STS: "What We Talk About When We Talk About Disasters: Early Modern Precedents for Twenty-First Century Disaster Management"

Date: 

Monday, November 16, 2015, 12:15pm to 2:00pm

Location: 

Pierce Hall Room 100F, School of Engineering and Applied Sciences, 29 Oxford Street, Cambridge, MA

Speaker:

Saptarishi Bandopadhyay, SJD Candidate, Harvard Law School.

Contact:

Shana Rabinowich
shana_rabinowich@hks.harvard.edu

Chair:

Sheila Jasanoff, Faculty Associate. Pforzheimer Professor of Science and Technology Studies, Harvard Kennedy School.

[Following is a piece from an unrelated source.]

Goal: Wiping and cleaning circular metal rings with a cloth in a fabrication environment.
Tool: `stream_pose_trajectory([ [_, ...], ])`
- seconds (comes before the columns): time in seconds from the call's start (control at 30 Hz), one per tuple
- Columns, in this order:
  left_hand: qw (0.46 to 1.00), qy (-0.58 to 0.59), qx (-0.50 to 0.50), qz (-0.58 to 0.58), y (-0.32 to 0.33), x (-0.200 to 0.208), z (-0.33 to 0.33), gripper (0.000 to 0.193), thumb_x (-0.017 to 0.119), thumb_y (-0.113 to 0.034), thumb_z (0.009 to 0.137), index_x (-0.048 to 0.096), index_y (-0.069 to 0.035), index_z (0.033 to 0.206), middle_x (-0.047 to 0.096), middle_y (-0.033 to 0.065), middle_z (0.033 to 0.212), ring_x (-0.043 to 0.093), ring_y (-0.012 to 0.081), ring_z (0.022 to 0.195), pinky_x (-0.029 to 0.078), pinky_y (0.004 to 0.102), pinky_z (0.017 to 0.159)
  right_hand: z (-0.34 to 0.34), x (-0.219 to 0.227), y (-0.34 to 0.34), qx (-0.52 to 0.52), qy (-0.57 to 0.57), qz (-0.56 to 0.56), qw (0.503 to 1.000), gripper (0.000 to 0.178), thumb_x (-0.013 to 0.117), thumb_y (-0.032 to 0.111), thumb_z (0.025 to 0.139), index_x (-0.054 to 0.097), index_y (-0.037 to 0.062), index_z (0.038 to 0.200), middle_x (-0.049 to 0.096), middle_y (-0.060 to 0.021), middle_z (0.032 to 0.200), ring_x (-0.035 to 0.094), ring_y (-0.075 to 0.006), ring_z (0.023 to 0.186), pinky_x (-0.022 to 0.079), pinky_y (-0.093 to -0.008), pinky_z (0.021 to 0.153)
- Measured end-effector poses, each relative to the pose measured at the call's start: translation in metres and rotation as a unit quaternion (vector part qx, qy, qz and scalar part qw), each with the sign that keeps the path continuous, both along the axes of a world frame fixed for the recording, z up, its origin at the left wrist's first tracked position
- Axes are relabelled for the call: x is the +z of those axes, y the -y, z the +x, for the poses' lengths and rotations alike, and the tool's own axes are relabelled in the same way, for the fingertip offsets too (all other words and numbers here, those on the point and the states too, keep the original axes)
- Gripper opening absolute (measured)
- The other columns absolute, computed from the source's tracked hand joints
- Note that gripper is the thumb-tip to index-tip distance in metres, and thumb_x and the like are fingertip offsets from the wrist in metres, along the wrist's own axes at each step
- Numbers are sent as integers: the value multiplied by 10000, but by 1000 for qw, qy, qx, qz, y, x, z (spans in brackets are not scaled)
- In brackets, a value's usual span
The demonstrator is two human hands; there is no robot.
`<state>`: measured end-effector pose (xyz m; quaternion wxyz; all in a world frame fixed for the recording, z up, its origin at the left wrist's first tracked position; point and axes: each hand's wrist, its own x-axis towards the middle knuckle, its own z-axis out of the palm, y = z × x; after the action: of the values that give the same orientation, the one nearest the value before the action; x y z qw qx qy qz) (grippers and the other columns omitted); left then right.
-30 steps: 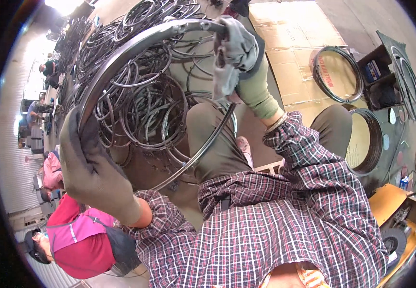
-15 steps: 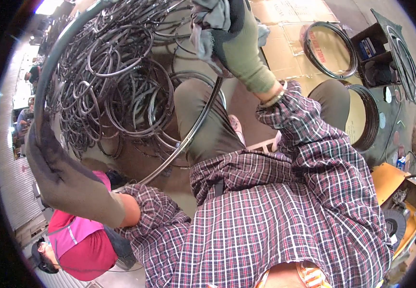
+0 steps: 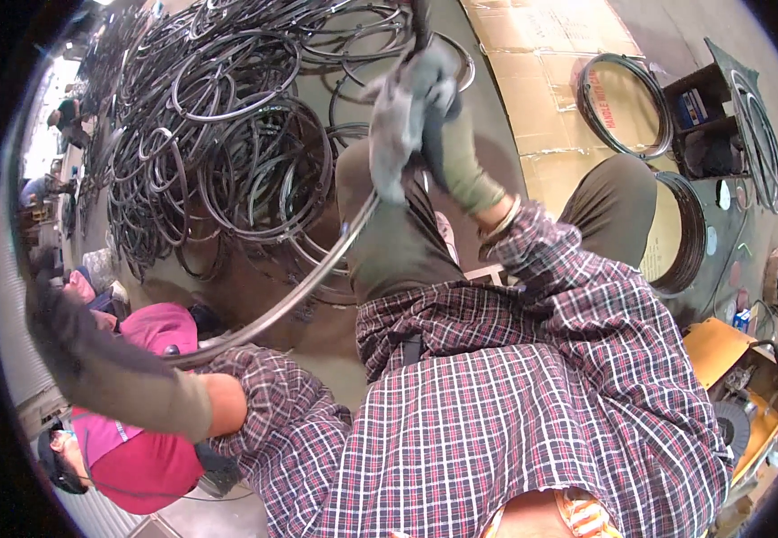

Lunch is provided if you RSVP via our online form by Thursday of the week before the event.

Abstract:

My project offers a socio-legal history of the governance mechanisms and related discourses through which early modern governments and their people negotiated the tension between making meaning and conserving power in the face of calamity. I propose to show that even in the infant years of state-sponsored disaster management, long before the discourses of “states of exception,” “disaster cycles,” and predictive modeling, perceptions of catastrophic-risk carried with them an underlying narrative of a right social ordering of nature/culture. Accordingly, I contend that while disasters persist in the popular imagination as drastic deviations from the normal conditions of civic-life, in fact, governments have long understood such events to be natural occasions for the development and fine-tuning of a generalized state power. I study anticipatory, post-hoc, and self-involved disaster governance—across the Marseille plague of 1720, the Lisbon earthquake of 1755, and the Bengal famine of 1770—to show how, in any given society, disaster management (from anticipatory risk assessment to relief and reconstruction) serves not only the facial goal of self-defense but also the underlying project of self-definition.

Biography:

Saptarishi Bandopadhyay is a 5th year SJD (doctoral) candidate at Harvard Law School. His research focuses on environmental law, legal and environmental history, and issues related to technology and society. Saptarishi holds a bachelor of laws from the National University of Juridical Sciences in India, and LLMs from American University’s Washington College of Law, and Harvard Law School. From 2006 to 2010, he practiced environmental and biotechnology law in New York, and has since worked with civil society groups involved in disaster relief and mitigation in Ladakh and the Philippines. Saptarishi has received research and advocacy fellowships from the Public International Law and Policy Group, the Center for International Environmental Law, Brown University’s Watson Institute for International Studies, and most recently from Harvard Law School.